**Source data**.
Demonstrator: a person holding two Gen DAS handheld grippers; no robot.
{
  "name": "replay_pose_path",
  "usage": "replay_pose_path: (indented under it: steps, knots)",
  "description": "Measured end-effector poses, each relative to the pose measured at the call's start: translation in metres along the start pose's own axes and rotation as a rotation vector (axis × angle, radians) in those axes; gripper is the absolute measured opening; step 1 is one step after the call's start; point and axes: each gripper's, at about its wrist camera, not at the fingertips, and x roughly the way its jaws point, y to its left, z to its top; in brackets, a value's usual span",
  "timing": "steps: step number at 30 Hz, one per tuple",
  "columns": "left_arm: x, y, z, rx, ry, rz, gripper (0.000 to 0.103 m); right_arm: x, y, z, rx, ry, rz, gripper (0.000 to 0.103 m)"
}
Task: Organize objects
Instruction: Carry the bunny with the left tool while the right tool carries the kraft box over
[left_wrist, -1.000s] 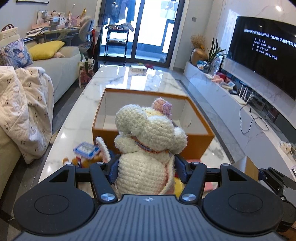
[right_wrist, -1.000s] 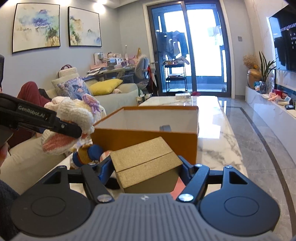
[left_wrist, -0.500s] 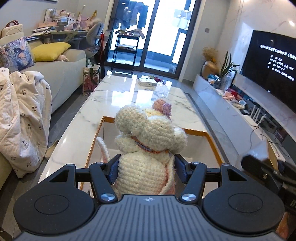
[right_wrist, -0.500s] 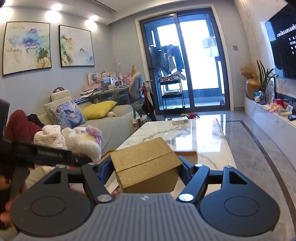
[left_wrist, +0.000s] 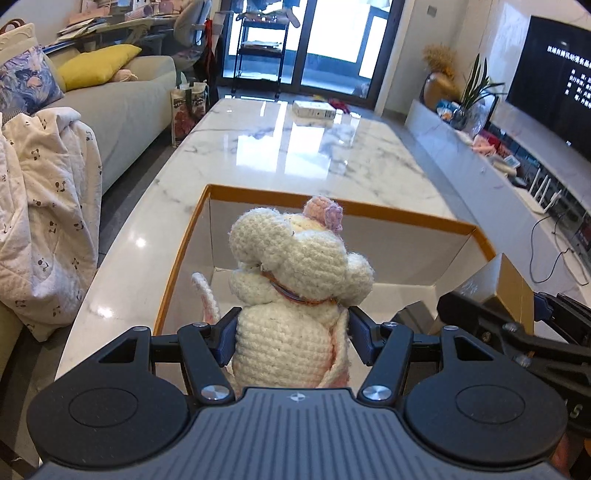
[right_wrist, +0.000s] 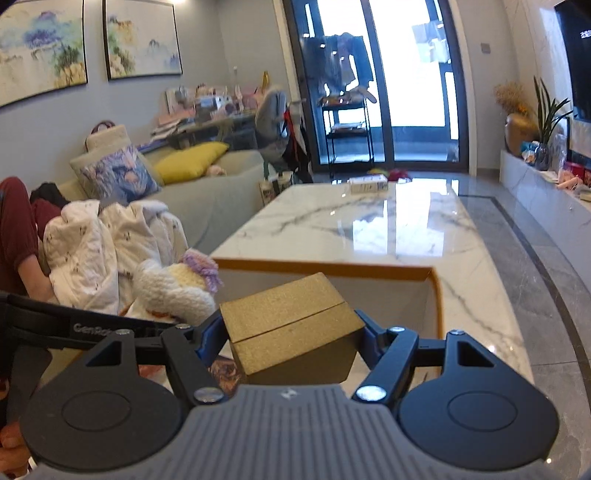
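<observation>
Crocheted toy (left_wrist: 295, 291) sits upright, clamped at its body between the fingers (left_wrist: 227, 338) of the left gripper (left_wrist: 291, 338), held above the open orange box (left_wrist: 177, 273) near its left wall. Beside it, the right gripper (right_wrist: 291, 334) squeezes a tilted gold box (right_wrist: 291, 332) over the same container's right side, which rests on the marble table (left_wrist: 295, 147).

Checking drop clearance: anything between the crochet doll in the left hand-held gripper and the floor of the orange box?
Nothing visible. The left hand-held gripper holds the crochet doll over the open orange box; the white floor showing past the doll is bare. The gold box in the right hand-held gripper hangs at the right wall, beside the doll, not under it.
</observation>
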Motion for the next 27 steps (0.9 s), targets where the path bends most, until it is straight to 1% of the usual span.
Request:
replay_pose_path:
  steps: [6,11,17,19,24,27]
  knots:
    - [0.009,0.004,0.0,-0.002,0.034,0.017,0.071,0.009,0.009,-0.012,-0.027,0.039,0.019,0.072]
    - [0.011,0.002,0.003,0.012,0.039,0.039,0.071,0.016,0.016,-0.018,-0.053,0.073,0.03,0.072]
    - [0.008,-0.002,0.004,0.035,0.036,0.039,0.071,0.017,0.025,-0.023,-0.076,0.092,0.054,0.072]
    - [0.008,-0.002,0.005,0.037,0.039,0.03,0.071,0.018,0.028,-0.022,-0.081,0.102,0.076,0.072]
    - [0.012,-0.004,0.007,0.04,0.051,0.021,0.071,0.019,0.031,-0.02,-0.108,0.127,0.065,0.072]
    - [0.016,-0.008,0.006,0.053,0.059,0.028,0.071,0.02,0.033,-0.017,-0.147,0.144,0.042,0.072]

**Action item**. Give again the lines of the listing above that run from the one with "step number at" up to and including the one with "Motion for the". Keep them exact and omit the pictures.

**Exercise result**.
  "timing": "steps: step number at 30 Hz, one per tuple",
  "columns": "left_arm: x, y, z, rx, ry, rz, gripper (0.000 to 0.103 m); right_arm: x, y, z, rx, ry, rz, gripper (0.000 to 0.103 m)"
}
Task: Organize objects
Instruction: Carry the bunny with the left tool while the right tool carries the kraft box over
[left_wrist, -1.000s] 
[right_wrist, -1.000s] 
[left_wrist, -0.500s] 
[right_wrist, -0.500s] 
[left_wrist, +0.000s] 
[right_wrist, +0.000s] 
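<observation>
Crocheted toy (left_wrist: 295, 291) sits upright, clamped at its body between the fingers (left_wrist: 227, 338) of the left gripper (left_wrist: 291, 338), held above the open orange box (left_wrist: 177, 273) near its left wall. Beside it, the right gripper (right_wrist: 291, 334) squeezes a tilted gold box (right_wrist: 291, 332) over the same container's right side, which rests on the marble table (left_wrist: 295, 147).

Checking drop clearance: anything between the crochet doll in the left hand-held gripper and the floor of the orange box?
Nothing visible. The left hand-held gripper holds the crochet doll over the open orange box; the white floor showing past the doll is bare. The gold box in the right hand-held gripper hangs at the right wall, beside the doll, not under it.
</observation>
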Motion for the next 27 steps (0.9 s), targets where the path bends most, until it is straight to 1% of the usual span.

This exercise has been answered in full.